The de novo drug
design based on SMILES format is a typical sequence-processing
problem. Previous methods based on recurrent neural network (RNN)
exhibit limitation in capturing long-range dependency, resulting in
a high invalid percentage in generated molecules. Recent studies have
shown the potential of Transformer architecture to increase the capacity
of handling sequence data. In this work, the encoder module in the
Transformer is used to build a generative model. First, we train a
Transformer-encoder-based generative model to learn the grammatical
rules of known drug molecules and a predictive model to predict the
activity of the molecules. Subsequently, transfer learning and reinforcement
learning were used to fine-tune and optimize the generative model,
respectively, to design new molecules with desirable activity.

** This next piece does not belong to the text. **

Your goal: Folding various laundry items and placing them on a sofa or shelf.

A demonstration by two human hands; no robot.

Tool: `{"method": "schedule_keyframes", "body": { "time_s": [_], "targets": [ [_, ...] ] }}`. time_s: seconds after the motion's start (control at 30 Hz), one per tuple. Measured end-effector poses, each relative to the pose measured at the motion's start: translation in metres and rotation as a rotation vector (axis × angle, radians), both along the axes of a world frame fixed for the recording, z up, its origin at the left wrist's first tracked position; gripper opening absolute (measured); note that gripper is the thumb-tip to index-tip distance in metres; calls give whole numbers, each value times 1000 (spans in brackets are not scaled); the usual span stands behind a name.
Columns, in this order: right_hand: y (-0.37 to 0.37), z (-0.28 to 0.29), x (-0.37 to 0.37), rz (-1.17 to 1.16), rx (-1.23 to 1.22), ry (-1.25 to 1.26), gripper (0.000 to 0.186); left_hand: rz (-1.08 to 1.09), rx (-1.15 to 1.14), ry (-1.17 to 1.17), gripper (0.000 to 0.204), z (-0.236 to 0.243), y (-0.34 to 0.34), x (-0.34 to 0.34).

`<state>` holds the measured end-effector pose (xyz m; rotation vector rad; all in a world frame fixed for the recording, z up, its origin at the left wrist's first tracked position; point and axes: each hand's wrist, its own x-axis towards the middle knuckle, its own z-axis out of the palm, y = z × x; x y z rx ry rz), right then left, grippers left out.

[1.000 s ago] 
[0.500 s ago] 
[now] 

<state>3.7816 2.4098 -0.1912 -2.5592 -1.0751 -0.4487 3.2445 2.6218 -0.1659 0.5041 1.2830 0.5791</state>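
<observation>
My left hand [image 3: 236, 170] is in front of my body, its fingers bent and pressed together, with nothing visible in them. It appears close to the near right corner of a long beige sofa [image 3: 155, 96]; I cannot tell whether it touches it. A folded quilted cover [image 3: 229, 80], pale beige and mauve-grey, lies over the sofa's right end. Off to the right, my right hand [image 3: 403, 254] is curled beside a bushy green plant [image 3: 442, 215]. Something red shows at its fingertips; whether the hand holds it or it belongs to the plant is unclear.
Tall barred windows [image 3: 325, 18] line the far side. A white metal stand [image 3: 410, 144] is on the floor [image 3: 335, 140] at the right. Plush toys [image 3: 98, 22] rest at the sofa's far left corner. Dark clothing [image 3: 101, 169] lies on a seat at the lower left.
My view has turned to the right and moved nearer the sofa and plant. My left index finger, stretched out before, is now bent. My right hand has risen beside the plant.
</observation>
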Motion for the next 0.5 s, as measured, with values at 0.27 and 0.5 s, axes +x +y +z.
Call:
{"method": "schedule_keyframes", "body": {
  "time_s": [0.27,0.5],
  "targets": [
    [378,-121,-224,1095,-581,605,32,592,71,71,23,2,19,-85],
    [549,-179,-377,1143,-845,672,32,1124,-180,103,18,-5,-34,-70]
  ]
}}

Compared
with previous RNN-based methods, our method has improved the percentage
of generating chemically valid molecules (from 95.6 to 98.2%), the
structural diversity of the generated molecules, and the feasibility
of molecular synthesis. The pipeline is validated by designing inhibitors
against the human BRAF protein. Molecular docking and binding mode
analysis showed that our method can generate small molecules with
higher activity than those carrying ligands in the crystal structure
and have similar interaction sites with these ligands, which can provide
new ideas and suggestions for pharmaceutical chemists.